• [Task] The word "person" may appear in lines of the data below. Say how many lines hold it, giving only the number.
---
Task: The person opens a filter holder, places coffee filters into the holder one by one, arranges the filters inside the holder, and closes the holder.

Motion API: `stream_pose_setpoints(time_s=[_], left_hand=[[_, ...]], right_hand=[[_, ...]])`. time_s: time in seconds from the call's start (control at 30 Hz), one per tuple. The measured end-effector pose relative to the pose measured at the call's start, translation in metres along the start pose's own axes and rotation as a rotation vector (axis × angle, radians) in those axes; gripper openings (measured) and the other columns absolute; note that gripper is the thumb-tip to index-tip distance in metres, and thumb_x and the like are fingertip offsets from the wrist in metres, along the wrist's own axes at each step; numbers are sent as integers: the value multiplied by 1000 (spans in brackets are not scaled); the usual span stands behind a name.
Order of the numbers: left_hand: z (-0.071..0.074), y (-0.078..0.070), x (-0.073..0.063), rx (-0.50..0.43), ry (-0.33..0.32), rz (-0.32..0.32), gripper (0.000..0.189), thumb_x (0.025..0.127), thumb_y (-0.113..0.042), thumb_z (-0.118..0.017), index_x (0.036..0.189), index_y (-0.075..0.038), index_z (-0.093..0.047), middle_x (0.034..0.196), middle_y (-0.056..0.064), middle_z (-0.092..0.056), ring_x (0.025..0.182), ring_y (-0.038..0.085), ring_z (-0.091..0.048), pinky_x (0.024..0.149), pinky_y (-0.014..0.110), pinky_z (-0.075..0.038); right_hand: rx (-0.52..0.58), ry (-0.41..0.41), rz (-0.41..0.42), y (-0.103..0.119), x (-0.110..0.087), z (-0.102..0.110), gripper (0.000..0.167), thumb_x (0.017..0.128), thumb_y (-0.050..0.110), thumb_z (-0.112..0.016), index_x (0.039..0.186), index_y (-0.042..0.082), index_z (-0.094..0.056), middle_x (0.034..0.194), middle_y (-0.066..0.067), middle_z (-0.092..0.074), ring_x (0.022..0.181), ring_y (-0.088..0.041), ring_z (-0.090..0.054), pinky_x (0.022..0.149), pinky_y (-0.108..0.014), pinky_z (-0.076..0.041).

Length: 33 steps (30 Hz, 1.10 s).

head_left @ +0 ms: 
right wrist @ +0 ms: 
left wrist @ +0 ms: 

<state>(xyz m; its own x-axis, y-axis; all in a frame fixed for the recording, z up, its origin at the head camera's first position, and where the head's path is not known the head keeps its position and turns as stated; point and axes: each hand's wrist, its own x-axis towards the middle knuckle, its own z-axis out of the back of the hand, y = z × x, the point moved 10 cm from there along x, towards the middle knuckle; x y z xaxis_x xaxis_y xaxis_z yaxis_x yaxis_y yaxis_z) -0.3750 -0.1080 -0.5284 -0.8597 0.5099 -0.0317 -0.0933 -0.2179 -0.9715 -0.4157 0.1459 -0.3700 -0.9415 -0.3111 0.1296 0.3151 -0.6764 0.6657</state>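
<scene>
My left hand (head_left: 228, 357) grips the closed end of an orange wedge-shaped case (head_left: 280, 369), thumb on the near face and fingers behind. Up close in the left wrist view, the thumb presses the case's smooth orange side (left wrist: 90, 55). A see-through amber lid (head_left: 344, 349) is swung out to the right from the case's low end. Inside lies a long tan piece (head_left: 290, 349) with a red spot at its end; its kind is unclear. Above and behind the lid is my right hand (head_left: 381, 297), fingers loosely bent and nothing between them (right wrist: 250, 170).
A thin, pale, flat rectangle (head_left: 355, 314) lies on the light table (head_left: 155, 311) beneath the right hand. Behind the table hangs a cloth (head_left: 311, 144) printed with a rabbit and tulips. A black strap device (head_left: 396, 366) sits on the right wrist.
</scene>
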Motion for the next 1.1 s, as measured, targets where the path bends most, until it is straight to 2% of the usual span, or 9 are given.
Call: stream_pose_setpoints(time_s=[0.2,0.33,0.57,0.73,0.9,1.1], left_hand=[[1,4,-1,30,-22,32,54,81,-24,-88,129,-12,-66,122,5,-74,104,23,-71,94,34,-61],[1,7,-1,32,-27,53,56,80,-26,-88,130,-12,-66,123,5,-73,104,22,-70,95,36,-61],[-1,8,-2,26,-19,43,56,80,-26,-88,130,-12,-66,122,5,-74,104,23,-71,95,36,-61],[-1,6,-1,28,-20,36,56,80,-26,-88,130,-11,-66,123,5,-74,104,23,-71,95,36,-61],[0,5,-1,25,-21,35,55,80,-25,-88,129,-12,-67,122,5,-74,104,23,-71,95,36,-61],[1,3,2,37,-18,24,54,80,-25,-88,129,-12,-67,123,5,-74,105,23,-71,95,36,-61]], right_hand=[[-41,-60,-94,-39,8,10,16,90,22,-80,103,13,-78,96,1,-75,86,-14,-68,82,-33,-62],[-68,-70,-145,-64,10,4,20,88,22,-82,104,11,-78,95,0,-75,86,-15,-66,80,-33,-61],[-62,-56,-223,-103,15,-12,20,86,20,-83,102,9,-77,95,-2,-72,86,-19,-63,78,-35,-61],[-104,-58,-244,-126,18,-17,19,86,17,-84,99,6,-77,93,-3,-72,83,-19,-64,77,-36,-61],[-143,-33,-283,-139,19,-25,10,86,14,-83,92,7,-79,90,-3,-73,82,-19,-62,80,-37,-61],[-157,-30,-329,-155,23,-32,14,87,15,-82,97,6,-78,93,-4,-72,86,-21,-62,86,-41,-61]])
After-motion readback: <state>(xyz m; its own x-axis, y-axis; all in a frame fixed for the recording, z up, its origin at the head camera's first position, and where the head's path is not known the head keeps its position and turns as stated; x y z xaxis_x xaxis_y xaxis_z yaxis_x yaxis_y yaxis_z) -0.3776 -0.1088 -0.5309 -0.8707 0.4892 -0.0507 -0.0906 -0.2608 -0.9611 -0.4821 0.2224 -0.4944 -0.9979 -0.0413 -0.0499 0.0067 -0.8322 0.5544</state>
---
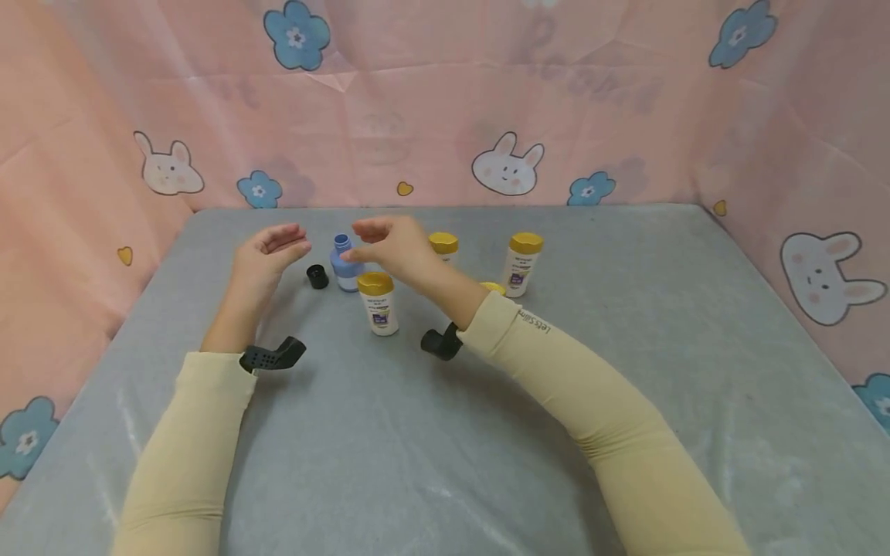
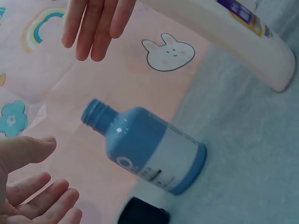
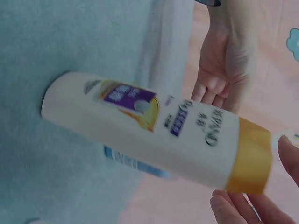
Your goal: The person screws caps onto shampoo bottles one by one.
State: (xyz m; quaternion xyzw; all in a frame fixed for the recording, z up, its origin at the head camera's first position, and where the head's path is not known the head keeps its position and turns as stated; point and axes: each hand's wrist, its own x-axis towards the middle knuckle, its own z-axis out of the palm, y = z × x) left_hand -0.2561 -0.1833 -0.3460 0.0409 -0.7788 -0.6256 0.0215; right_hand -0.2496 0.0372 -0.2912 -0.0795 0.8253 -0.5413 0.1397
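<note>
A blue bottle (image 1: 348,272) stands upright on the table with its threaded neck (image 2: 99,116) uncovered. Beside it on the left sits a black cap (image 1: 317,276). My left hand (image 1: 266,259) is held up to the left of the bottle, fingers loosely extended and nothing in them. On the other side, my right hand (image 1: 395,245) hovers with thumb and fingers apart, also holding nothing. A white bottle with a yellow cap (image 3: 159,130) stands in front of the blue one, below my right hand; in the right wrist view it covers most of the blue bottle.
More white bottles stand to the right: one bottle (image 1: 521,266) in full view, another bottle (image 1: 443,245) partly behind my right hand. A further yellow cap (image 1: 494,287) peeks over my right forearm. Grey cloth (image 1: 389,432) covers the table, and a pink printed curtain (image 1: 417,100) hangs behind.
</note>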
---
• [Response] 2